Frankly, everything I’ve done has been solo – the year off, the investments, and my education.
I prefer it solo, and I’ll continue to operate this way because I have the utmost respect for independent people.
Simply put, too much help creates a weaker backbone for when real life issues occur.
I will NEVER rely on others for financial help!
Financial Independence – Own Time
Of course, financial independence and owning my time is just as big of a motivator as financial security.
If you’re a regular reader of this blog, you would know that my ultimate ambition is to reach financial independence by dividend investing.
Someday I will work from home as a full-time blogger and dividend investor, which is why I’m willing to make sacrifices now.
Through testing blogging and investing during my mini-retirement, I was able to come face to face with a fulfilling career.
Ultimately, my year off confirmed that financial independence is a noble reason to pursue wealth.

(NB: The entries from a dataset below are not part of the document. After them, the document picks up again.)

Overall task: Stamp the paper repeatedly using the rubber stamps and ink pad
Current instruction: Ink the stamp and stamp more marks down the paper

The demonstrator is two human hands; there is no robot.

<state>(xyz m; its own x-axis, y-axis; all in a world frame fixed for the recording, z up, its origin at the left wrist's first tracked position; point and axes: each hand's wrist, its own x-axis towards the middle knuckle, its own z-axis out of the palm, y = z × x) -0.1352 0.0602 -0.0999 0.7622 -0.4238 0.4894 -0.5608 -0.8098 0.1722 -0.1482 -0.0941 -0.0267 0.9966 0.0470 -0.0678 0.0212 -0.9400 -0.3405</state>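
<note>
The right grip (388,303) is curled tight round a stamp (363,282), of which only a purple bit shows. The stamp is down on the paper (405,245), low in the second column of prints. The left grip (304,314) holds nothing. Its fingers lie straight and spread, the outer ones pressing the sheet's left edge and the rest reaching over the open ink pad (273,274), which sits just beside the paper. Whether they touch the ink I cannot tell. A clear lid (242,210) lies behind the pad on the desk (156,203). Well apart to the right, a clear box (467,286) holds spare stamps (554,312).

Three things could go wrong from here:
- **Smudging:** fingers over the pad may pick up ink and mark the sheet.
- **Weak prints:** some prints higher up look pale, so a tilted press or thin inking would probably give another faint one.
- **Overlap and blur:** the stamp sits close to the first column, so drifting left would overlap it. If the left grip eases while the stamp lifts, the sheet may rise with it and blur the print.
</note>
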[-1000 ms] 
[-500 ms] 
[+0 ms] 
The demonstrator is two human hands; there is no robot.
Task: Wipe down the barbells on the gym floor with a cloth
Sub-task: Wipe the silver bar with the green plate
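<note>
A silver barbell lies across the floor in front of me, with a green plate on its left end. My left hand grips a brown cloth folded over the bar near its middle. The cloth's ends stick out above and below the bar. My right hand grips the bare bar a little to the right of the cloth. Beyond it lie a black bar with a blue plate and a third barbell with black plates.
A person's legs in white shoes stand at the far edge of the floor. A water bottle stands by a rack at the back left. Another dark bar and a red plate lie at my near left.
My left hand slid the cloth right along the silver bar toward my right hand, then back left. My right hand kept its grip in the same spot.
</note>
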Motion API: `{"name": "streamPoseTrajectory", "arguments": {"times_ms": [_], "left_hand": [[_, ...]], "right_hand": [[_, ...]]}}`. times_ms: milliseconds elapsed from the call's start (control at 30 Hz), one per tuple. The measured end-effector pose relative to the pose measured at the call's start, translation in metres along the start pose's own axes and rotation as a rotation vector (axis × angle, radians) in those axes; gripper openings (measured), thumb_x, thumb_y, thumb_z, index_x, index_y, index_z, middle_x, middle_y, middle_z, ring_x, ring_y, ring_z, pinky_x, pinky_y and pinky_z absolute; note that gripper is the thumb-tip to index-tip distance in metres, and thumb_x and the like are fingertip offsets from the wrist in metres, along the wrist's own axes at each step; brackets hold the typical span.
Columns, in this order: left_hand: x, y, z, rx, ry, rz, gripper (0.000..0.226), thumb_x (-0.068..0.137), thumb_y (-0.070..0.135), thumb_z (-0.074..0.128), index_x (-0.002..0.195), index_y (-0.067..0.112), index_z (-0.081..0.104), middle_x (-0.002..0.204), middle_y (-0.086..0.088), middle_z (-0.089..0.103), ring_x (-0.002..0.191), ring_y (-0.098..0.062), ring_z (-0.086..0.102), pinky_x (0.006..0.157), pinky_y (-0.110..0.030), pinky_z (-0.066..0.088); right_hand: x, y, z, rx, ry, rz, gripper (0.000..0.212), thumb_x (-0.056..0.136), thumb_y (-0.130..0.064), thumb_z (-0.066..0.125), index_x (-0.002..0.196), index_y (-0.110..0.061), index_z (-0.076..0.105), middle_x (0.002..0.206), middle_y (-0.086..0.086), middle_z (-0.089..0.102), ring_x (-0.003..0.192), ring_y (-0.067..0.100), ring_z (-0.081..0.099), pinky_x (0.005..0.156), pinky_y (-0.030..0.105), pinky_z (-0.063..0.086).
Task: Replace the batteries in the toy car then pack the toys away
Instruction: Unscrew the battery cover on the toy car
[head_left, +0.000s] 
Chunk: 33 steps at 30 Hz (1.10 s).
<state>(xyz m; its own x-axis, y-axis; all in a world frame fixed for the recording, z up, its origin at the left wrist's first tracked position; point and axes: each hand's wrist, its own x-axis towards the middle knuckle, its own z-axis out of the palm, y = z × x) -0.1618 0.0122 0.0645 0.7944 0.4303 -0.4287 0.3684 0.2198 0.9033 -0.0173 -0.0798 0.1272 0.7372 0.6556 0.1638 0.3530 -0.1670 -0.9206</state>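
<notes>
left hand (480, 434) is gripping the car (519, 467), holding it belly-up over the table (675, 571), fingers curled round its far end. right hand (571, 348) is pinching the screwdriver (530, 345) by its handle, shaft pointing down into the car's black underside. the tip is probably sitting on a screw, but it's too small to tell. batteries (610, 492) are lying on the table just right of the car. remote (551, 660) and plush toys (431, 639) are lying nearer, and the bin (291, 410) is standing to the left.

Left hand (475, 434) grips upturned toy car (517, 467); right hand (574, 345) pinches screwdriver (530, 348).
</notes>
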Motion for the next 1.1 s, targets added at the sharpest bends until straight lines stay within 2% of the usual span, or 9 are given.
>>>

Success – The Best Form of Revenge
Truth be told, I am currently focussed on gratitude, positivity, and I’ve been making an effort to avoid engaging in negative behaviours.
I also don’t care for revenge.
This is really me saying that I’m focussed on what’s important to me, and I’m focused on the way of the future.
Everything in the past is so far in the rear view, and I’m extremely thrilled at the unique opportunity to commit to the pursuit of financial independence.
Not many people my age have the freedom, extra cash flow, and time to pursue FI.
Frankly, that’s revenge in itself.
To Give Back and Help Others
On a more positive note, the opportunity to give back and help others should be a huge factor for everyone’s pursuit of wealth!
For example, imagine how great it would feel if you were able to help a friend or family member in a time of need.
Perhaps they need a place to stay for a while, or maybe you can help someone out with cheap rent.
The options to give back and help others are plentiful.
Furthermore, wealth provides the opportunity to donate to meaningful causes.
To Constantly Invest and Full-Time Blog
Although this point goes hand in hand with financial independence, it’s important to have a clear vision about how you’ll spend free time once wealth is achieved.
Otherwise, having wealth is purposeless!
In my case, I’m fortunate to have found two hobbies that I thoroughly enjoy.
When I refer to having no choice but financial independence, it’s not that I’m upset about work.
It’s just that there’s other work I’d rather be working on – blogging and dividend investing.
On the investing side, the reason I’m building a cash flow machine is to have constant income to allocate and reinvest.
On the blogging side, I want to publish 1,000 posts all-time, I want to write all the ideas out of my head, and I’m interested in taking a business-like approach to blogging.
Legacy, Legacy, Legacy, Legacy…
Admittedly, there’s one glaring flaw in my plan for building wealth.
I don’t have any kids nor do I plan on having any, so I’ll have no-one to pass on a legacy.
With that said, legacy and ensuring financial security for your family is a huge reason to obtain wealth!
Just think, all that money you’re wasting could be going to your kids…
Be that as it may, my plan is to include money in a will for any of my brothers children, should they have any.
And if they don’t, I plan to seek out a personally important charitable cause to donate to.
In conclusion, this post was intended to point out noble causes to pursue wealth – the wealthy are not all Wall Street schmuck’s.
Although I’m not wealthy yet, the likelihood of becoming wealthy increases with every sacrifice I make.
Ultimately, I’m in a great position to pursue wealth because I’m a carless, childless, houseless, and generally an independent fellow.
Fortunately, though, the sacrifices I’ve made have seemed more like optimizing life as opposed to limiting it.
Moreover, it’s time to stop demeaning people that worked hard and made sacrifices their entire lives to achieve wealth.
And it’s also time to stop thinking that it’s impossible to obtain wealth for yourself.
Questions for the readers: What motivates you to pursue wealth? Any changes you would make?